Creating colour palettes from Planet Labs images¶

This tutorial is based on the Urban Goggles project created at AstroHackWeek 2016. More information can be found ond on the AHW Wiki
Location: GitHub HQ (San Francisco) & Berkeley Institute for Data Science, 29th August – 2nd September, 2016.

This Notebook takes you through each step of the process, dissecting some of the functions along the way. The code has been adapted to suit the Apollo images and for the purposes of this tutorial. The images are taken from the Planet Labs Gallery.

Target audience: those who are new(-ish) to Python and would like to start using the matplotlib and scikit-learn packages.

Target audience:¶

Those who are new to Python and would like to start using the matplotlib and scikit-learn packages. Experience or familiarity with other programming languages (dare I say Fortran, IDL etc.) may be helpful. Comments and suggestions welcome.

Acknowledgements:¶

Thanks to Adrian–Price Whelan (Princeton), Dan Foreman–Mackey (University of Washington), and Ben Nelson (CIERA - Northwestern University), for sharing their code.

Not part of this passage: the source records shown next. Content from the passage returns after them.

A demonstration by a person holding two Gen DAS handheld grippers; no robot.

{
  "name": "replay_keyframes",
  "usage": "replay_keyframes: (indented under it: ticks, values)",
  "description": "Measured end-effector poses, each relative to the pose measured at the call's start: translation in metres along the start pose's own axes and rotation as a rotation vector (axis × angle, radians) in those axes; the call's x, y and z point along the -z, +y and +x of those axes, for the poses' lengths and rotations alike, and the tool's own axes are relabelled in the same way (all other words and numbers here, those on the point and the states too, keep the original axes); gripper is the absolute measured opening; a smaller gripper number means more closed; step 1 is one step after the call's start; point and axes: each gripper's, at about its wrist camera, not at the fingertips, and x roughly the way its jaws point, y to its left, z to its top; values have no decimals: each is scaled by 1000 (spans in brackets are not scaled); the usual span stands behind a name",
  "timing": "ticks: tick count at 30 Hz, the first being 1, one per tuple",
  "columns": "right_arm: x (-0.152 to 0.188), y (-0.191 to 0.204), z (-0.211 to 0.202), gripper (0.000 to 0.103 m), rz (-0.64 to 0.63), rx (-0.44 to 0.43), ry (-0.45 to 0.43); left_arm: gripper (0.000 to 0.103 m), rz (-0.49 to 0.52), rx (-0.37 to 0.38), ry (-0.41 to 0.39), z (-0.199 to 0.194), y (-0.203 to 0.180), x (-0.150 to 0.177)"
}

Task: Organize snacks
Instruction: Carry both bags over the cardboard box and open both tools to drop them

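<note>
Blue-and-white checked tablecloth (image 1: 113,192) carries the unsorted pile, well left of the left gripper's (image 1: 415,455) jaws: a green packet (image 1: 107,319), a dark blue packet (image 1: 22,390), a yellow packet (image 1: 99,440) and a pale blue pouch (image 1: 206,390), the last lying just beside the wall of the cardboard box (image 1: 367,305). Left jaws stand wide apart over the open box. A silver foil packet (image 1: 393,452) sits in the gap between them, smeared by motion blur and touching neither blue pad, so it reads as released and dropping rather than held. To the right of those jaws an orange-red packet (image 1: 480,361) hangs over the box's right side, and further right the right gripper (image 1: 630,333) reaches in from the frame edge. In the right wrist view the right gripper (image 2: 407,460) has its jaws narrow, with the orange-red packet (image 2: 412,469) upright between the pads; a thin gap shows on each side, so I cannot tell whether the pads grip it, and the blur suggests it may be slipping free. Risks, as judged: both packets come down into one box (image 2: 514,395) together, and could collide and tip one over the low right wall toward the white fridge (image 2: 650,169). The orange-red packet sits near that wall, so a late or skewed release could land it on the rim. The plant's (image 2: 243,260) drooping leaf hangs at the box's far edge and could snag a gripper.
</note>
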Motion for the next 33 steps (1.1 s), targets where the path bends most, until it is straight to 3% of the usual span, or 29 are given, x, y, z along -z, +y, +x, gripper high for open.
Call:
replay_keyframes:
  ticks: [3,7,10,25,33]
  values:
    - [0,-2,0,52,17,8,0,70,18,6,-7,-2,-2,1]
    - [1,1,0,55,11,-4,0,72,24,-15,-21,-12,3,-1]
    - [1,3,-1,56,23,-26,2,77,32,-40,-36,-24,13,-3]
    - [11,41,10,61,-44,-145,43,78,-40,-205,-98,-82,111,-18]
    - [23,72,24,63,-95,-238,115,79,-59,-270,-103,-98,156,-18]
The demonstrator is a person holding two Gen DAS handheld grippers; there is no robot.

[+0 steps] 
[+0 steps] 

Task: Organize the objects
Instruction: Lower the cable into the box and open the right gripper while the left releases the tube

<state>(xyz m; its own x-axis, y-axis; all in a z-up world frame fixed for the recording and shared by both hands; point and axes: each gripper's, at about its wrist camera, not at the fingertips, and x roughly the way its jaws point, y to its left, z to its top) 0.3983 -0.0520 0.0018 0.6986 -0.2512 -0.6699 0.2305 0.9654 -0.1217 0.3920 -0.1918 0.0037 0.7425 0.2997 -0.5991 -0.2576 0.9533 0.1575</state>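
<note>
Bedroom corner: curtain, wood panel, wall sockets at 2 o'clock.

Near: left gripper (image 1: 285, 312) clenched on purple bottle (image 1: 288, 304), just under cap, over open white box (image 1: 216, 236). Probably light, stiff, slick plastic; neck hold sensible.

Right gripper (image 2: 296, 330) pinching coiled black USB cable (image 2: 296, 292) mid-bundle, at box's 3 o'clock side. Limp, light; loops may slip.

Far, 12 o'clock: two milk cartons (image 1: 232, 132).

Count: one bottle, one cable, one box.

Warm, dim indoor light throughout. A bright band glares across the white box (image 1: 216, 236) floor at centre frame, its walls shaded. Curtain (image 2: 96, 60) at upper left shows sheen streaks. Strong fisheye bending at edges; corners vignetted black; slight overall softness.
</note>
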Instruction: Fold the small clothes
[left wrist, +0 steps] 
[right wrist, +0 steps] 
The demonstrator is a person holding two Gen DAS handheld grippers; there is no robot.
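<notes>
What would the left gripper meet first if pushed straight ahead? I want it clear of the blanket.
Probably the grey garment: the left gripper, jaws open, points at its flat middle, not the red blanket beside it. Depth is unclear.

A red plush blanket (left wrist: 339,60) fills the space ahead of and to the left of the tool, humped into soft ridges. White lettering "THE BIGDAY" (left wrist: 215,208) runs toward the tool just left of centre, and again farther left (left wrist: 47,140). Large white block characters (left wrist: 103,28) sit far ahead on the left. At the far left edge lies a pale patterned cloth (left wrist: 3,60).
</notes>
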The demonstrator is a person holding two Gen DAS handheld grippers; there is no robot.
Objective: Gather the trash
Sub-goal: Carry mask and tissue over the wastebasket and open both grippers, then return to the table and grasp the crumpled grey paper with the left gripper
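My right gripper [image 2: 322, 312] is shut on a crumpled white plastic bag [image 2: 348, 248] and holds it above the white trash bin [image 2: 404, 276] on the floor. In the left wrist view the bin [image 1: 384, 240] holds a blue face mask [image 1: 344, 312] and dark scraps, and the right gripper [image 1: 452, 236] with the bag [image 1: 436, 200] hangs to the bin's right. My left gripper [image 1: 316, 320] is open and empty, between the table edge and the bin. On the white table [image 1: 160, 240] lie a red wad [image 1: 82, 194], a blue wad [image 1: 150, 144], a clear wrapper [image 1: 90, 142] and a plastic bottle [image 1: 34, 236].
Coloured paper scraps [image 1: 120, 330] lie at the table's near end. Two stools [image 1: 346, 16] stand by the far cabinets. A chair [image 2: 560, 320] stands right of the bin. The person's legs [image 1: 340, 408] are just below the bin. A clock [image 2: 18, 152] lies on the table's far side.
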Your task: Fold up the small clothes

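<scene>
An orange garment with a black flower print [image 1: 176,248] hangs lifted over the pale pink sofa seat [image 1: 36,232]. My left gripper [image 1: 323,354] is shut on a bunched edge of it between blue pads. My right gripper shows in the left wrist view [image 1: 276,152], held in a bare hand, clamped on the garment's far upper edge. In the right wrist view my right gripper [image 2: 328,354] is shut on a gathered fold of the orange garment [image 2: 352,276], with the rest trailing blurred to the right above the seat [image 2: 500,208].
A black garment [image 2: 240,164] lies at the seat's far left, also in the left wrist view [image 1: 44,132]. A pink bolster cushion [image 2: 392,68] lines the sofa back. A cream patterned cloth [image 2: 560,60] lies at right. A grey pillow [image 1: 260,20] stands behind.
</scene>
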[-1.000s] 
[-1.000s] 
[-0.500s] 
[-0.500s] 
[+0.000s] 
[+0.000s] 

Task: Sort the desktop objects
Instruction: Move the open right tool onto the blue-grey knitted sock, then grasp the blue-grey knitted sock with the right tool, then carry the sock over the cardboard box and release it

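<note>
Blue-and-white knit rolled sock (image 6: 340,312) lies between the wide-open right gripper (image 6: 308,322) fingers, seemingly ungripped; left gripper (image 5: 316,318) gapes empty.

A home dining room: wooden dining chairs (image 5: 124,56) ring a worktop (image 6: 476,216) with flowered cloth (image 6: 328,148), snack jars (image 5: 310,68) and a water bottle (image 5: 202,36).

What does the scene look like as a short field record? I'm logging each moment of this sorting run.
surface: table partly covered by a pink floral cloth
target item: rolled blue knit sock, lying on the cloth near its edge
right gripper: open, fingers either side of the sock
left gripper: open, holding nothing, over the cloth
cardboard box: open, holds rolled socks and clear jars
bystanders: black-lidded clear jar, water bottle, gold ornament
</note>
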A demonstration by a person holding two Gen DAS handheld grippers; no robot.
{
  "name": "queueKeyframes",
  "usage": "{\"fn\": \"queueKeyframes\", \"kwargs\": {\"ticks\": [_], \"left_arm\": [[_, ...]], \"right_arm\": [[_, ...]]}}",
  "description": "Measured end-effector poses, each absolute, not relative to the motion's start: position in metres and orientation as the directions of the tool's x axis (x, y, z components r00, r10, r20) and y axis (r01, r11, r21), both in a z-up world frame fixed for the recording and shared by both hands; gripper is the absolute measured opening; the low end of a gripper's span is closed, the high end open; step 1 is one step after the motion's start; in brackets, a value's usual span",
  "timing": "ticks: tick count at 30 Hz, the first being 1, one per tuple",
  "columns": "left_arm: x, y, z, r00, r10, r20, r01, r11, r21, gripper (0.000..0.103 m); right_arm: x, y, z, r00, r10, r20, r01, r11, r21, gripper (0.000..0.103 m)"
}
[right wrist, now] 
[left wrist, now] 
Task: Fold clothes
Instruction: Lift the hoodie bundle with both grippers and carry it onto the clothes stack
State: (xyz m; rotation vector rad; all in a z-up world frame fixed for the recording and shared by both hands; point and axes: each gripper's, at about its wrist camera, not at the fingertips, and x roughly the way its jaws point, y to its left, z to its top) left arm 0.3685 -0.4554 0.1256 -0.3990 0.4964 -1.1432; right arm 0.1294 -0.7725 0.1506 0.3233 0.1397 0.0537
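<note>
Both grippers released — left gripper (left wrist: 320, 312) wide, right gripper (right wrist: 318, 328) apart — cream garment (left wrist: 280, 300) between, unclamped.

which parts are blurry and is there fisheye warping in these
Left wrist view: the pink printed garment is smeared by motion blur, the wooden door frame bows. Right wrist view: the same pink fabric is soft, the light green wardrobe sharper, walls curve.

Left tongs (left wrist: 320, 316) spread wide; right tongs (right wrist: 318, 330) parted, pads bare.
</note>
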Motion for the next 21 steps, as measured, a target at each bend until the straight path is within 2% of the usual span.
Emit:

New to matplotlib and Jupyter notebooks?¶

numpy reference manual: https://docs.scipy.org/doc/numpy/reference/index.html
Adding ** plt.style.use('my_pltstyle')** afther implot matplotlib.pyplot allows you to customise plotting by using style sheets. Details can be found here: http://matplotlib.org/users/style_sheets.html
pyplot provides a MATLAB-like plotting framework. For details see here:

http://matplotlib.org/api/pyplot_api.html

skimage refers to the scikit-learn image algorithms for Python. For an overview see here: http://scikit-image.org/ and for details about the various functions see here: http://scikit-image.org/docs/dev/api/api.html

Also useful, is the markdown guide: http://markdown-guide.readthedocs.io/en/latest/

Additional resources & similar examples:¶

A crash course on NumPy for images: http://scikit-image.org/docs/dev/user_guide/numpy_images.html Finding Dominant Image Colours Using Python: http://blog.zeevgilovitz.com/detecting-dominant-colours-in-python/

In [367]:

import numpy as np
import matplotlib.pyplot as plt
%matplotlib inline

import skimage.data as sd
import skimage.color as color
import skimage.transform as st
from skimage.io import imread

from sklearn.utils import shuffle
from sklearn.cluster import KMeans
from sklearn.mixture import GMM
from mpl_toolkits.mplot3d import Axes3D

from IPython.display import Image

In [368]:

image_filename = "planetlabs_images/great-barrier-reef"
# image_filename = "planetlabs_images/north-caucasus-agriculture"  # Make sure you try running the Notebook with this image
# image_filename = "planetlabs_images/lethbridge-rapideye-nir"
# image_filename = "planetlabs_images/venice"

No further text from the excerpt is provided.